The results appeared to reveal little impact from the EU’s General Data Protection Regulation that went into effect in early May, limiting the ways companies can use customer data. GDPR has had some effect on some advertising technology firms as companies struggling to comply with the rules may have held off on using some data-intensive ad services.

But for Google, that wasn’t a big issue. Its ad revenues rose 24 percent, to $28.1 billion.

Google still doesn’t disclose its cloud revenue in precise terms, though Chief Executive Sundar Pichai (pictured) revealed early this year that it’s a billion-dollar-a-quarter business. That’s a tiny fraction of Alphabet’s overall revenue, chiefly from advertising on its search service, particularly mobile searches.

Still, by all accounts, cloud revenues are growing fast, and Google is gaining share in a market dominated by Amazon Web Services Inc. and a hard-charging Microsoft Corp. with its Azure and other cloud services. The earnings report comes on the eve of Google’s annual cloud computing conference, Cloud Next, in San Francisco, where it will introduce a range of new services and woo some 20,000 software developers, partners and prospective customers.

“We’re definitely seeing traction” on the cloud, Pichai said on the analyst conference call. With a lot of Google’s effort coming in “go-to-market efforts,” he added, “partnering is beginning to pay dividends.”

Along with the revenue growth is a significant hike in expenses spent to build out its public-cloud operation. “The most sizable and headcount increases were in cloud both for technical and sales roles,” Chief Financial Officer Roth Porat said on the call. Pichai added that “we’re investing for the long run.”

Google Cloud’s growth suggests that there’s still a lot of upside, said Charles King, president and principal analyst at Pund-IT Inc. “The truth is that the cloud marketplace is still in relatively early days and Alphabet has plenty of time and the wherewithal to focus on and execute a long-term strategy.”

Alphabet’s “Other Bets,” which include self-driving car firm Waymo, Fiber, the Nest home devices unit, the healthcare company Verily and other businesses, logged an operating loss of $732 million, up from $633 million a year ago, on revenue of just $145 million, up from $97 million a year ago. Porat said most of the revenue came from Fiber and Verily.

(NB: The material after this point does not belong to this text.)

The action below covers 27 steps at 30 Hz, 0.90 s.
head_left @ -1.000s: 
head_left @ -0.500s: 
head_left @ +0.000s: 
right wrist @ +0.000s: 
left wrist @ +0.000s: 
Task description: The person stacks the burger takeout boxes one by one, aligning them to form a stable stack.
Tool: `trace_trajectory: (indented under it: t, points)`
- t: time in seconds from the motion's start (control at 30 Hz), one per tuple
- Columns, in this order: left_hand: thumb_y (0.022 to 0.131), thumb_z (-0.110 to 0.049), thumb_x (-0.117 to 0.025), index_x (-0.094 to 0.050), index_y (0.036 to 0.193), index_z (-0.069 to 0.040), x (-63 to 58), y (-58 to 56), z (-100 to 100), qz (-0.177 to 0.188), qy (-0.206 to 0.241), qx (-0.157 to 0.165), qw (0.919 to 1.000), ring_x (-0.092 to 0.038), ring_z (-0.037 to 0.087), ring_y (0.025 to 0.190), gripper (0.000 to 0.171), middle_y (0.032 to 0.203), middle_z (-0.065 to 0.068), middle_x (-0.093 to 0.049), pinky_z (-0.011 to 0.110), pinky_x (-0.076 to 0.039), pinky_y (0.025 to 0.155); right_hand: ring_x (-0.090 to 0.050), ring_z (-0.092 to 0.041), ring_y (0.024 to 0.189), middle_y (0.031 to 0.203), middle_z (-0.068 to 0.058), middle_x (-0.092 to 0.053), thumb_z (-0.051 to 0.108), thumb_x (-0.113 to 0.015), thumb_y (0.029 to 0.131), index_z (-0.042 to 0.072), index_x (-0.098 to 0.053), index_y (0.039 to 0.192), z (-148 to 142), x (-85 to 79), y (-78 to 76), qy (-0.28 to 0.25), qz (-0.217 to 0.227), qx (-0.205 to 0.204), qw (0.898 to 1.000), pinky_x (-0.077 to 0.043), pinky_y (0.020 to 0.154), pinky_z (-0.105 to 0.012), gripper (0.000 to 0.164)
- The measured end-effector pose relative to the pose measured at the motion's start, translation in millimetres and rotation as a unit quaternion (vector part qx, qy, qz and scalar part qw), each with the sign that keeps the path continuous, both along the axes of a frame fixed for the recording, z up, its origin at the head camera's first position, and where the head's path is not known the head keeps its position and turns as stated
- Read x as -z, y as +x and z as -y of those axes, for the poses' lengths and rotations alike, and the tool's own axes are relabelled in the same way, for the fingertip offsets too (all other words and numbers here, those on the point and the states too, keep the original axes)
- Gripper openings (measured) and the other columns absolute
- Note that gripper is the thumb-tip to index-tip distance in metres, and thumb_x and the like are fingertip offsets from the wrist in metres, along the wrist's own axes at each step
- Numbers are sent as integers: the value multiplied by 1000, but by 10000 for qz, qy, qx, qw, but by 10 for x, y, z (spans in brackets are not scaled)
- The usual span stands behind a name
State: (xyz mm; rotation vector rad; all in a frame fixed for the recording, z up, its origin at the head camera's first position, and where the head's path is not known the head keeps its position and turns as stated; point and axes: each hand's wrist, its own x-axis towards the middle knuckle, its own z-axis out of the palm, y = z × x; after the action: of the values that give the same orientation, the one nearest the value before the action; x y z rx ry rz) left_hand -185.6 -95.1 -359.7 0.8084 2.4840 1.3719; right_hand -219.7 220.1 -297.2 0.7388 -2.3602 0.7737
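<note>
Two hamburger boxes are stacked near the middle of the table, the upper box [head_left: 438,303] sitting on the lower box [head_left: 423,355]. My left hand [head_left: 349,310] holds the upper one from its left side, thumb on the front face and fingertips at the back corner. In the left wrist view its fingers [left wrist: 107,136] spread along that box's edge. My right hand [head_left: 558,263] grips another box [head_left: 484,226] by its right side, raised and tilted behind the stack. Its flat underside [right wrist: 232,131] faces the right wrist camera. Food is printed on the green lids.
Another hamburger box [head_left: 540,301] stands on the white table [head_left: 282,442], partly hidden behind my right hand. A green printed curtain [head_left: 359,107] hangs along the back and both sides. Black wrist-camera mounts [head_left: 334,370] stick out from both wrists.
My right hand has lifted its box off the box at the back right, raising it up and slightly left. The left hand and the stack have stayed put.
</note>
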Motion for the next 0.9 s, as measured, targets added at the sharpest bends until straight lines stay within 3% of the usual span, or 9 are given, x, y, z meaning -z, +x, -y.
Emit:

But some areas such as Nest have been a disappointment, according to some observers, but it may be that smart-home products haven’t quite hit the mainstream for most product providers. “It’s worth asking whether the fault was with the optimistic claims about consumers driving IoT rather than business execution issues,” King said.

Capital spending nearly doubled, to $5.48 billion, from last year. The company’s hiring is barreling ahead as well. It now has 89,058 employees, up about 4,000 from the end of March.

In comments on the earnings call, Pichai once again emphasized the commanding role of artificial intelligence and machine learning in nearly all its products, from search to Maps to advertising. “We want Google to be the source when you need something,” he said, and that requires the deeper understanding of search and other queries that machine learning can help provide.